Discourse / Editorials / April 9, 2009

Thoughts from the Embers: Intellectual diversity

This week, the Knox Republicans brought another controversial speaker to the campus to shake up our comfortable, Kumbaya-singing liberal existences: author, conservative activist, and all-around culture warrior David Horowitz.

A former Marxist, the son of two communists, and a political aide to pacifist and reformer Bertrand Russell in the 60’s, one wonders what traumatic experience caused Horowitz to jump from the New Left in the 60’s and 70’s to steady Fox appearances now (kicked by a donkey, maybe?). Be that as it may, we agree with Sue Hulett’s statement that if his controversial claims “provoke us into discourse on the value of wider intellectual diversity at Knox—great.”

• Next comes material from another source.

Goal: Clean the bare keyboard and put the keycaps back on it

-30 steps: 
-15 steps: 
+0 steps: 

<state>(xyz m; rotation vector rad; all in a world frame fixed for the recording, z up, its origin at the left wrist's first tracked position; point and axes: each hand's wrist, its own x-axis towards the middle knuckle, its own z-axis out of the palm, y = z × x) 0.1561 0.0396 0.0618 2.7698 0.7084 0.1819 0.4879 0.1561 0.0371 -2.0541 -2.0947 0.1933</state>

But did they? As far as we could tell, his strategy to provoke intelligent debate matched the strategy Republican pundits like party darling Rush Limbaugh have stuck to for years: shouting over people and interrupting them until they give up and go away. Screaming your values so that the values of others cannot be heard doesn’t foster intellectual diversity. The possibility that the overrepresentation of liberal viewpoints among the faculty skews our views is certainly worth exploring and discussing, but the bullying tactics of Bill O’Reilly and his colleagues only serve to isolate people and stifle debate. Maybe that’s why Brady Myers and others have begun to call Republicans “an endangered species.”

But enough about Horowitz. He’s made a good career out of shocking people, and we aren’t out to stop his gravy train.

What concerns us most is his audience. Horowitz got a significant ovation at the end of his speech from Galesburg residents as well as Knox students, and we wonder if they really considered what they were applauding.

Do the Knox Republicans really think that racism is over? That the single event of electing a mixed-race, somewhat-African-looking man President instantaneously erases hundreds of years of systematic oppression? And sexism? A very few women make it into the top ranks of the government, and suddenly the millions and millions of women making .75* for every dollar a man earns for the same work don’t exist? Horowitz said, “Nobody is oppressed in America except children who happen to choose the wrong parents.”** Is that what the people in that audience were cheering for?

Since before the election that apparently ended racism, journalists and politicians have been foretelling the fall of the Republican empire. We hope that selecting David Horowitz as a beacon of conservatism represents a lack of research on the part of the Knox Republicans, and not evidence of the fact that we might actually be headed toward the one-party system they fear as a result of their own self-destruction. There have to be sensible conservatives out there. Please find one.

* U.S. Census Bureau, 2004.

** See “Video, David Horowitz.” Quote occurs at 1:06:50.